When errors occur, the magnetic and/or electrical structures on the storage media and in the memories change. These modified structures must be restored to their original state. The necessary measures must be determined and suitable mechanisms applied to recover and restore the physically correct state.
Since errors are unavoidable, backups of objects, log files, and also of the entire database are performed at regular, determinable intervals.
Data objects are called table spaces. They contain one or more tables and are stored in a physical linear page set logically located (together with other objects) in a database. A data object in the DB2 database from IBM is addressed via Database.Tablespace. Internally, data objects are managed with a database ID (DBID) and a Page Set ID (PSID).
An index only stores the data keys and pointer to the data in a single table. The table is stored in a physical linear page set. An index is always located in the same database as its corresponding data object and has an index space name. Indexes are managed internally with a database ID (DBID) and an index page set (PSID=ISOBID).
The DB2 database also has a multitude of directory tables (approx. 70). Several relevant directory tables are mentioned below. The table SYSIBM.SYSTABLESPACE stores the related pair (DBID, PSID) for a data object Database.Tablespace and can be read by means of Structured Query Language (SQL).
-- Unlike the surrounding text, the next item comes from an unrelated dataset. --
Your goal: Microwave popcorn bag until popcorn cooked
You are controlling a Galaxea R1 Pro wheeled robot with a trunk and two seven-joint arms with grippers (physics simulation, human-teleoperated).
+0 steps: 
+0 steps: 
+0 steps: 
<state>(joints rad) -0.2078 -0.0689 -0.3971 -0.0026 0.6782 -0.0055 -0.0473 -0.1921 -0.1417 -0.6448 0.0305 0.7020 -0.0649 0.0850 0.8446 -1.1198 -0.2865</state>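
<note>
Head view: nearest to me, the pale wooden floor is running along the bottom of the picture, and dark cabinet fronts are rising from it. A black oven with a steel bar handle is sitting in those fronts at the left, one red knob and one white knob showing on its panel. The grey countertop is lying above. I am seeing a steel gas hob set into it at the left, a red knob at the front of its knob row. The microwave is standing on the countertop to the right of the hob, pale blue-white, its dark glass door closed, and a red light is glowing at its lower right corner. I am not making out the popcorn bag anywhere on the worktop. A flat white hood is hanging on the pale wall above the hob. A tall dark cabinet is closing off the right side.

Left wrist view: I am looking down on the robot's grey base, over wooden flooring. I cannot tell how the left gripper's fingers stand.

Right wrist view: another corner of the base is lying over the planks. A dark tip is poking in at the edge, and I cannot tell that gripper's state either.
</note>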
The table SYSBM.SYSINDEXES stores the related pair (DBID, PSID) for an index Database.Indexspace and can be read by means of SQL.
The table SYSIBM.SYSLGRNX stores the relative address RBAs or the sequence numbers LRSNs of object changes under (DBID,PSID). Here, RBAs are used in non-data sharing environments; LRSNs, in contrast, are used in data sharing environments. The table SYSIBM.SYSLGRNX can only be read directly at the physical level (VSAM CI Mode).
Active log files and log file backups (also known as archived logs) with other information (such as consistency points, data sharing definitions, etc.) are managed by DB2 in the bootstrap data set (BSDS). This data set can be printed, read, and analyzed with the standard means available to DB2.
Backup copies can comprise three variations: a full image copy comprising one full object, an incremental image copy comprising only the changes in an object, or a system dump comprising the entire system with all objects. In addition, log files are also written in which the changes in the objects are recorded. Moreover, in the DB2 database, for example, a directory table (e.g., SYSIBM.SYSLGRNX) is written which contains information about the relative byte address (RBA) or the sequence number (LOG Record Sequence Number LRSN) of changes and the objects modified in each case.
The log files are written continually and stored on a data storage device once a certain pre-determined size has been reached, after which they can be newly written. The stored log files can be filed and stored on different storage media, whereby the storage media are selected, for example, depending on the age of the log file backup. A recent log file backup is stored on a fast storage medium, for example, a direct access storage device (hard disk, DASD). Older log file backups, in contrast, may be filed and stored on less expensive, but slower storage media, for example, storage tapes (tape).
It is irrelevant to the database for the time being where an object or a log file is stored. Access to an object or a log file takes place when an access command is issued to the operating system. The operating system is responsible for making the demanded object available. Only the operating system knows whether an object is stored on the original storage medium or has transferred (migrated) to another storage medium. The operating system loads the object and makes it available to the database in which case the duration of the loading process depends on the storage medium and the size of the object.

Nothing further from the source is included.